Inspiration

Building the Missing Middle shows how housing feasibility depends on zoning, financing, and cost structure — small constraints can determine whether a project works or fails.

We were inspired by the idea that innovation in housing begins with better decision-making. Our goal was to make spatial and renovation planning more accessible by turning complex development thinking into an interactive, AI-driven experience.

What it does

Homekey is a photo-based renovation and densification assistant.

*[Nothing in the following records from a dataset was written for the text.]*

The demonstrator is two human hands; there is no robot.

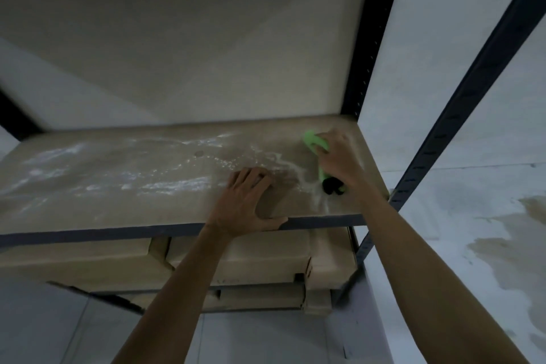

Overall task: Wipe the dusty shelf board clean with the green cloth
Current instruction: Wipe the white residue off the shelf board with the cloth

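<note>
Bunching the green cloth point(313, 142) under its curled fingers, the right hand point(338, 158) may smear dust point(165, 184) across the shelf board point(118, 204) — left hand point(249, 201) rests open, empty.

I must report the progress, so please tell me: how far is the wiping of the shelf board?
Done: little, perhaps the browner patch between the hands. In hand: the right hand grips the green cloth on the far right corner of the shelf board; the left hand rests on the front edge. Left: white dust streaks cover the middle and left side.
</note>
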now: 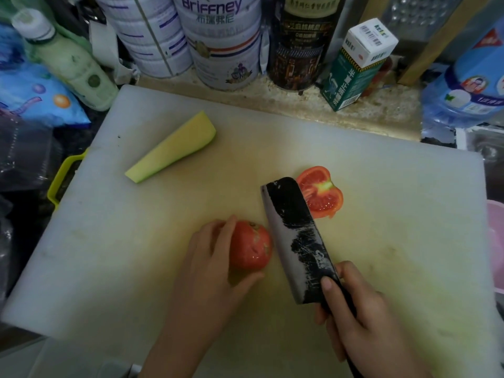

Users upload a room or property image, and the system: • Analyzes spatial layout and constraints • Suggests renovation or conversion strategies • Recommends furniture and functional layouts • Provides direct sourcing links • Enables iterative refinement through conversation

It transforms static property information into actionable planning — reducing friction between idea and execution.

How we built it

We built Homekey as a rapid prototype during the hackathon using an AI-assisted development workflow. • Cursor served as our primary development environment, enabling fast iteration through AI-assisted code generation and structured refactoring. • Codex-based tooling supported precise logic edits and modular implementation. • Google’s Gemini API powered multimodal reasoning, allowing us to combine image understanding with structured conversational intelligence in a single pipeline. • A lightweight web frontend handles image uploads, conversational state management, and dynamic rendering of recommendations and sourcing links.

Gemini’s multimodal capabilities were central to our architecture — enabling us to move beyond text-only reasoning and ground recommendations in visual spatial context.

Our system connects:

image analysis → spatial reasoning → conversational refinement → product linking

This allowed us to compress weeks of development into a working end-to-end prototype within hackathon constraints.

Challenges we ran into

Translating image understanding into actionable, spatially realistic design decisions was significantly harder than generating aesthetic suggestions. Ensuring scale, layout coherence, and constraint awareness required careful prompt and logic design.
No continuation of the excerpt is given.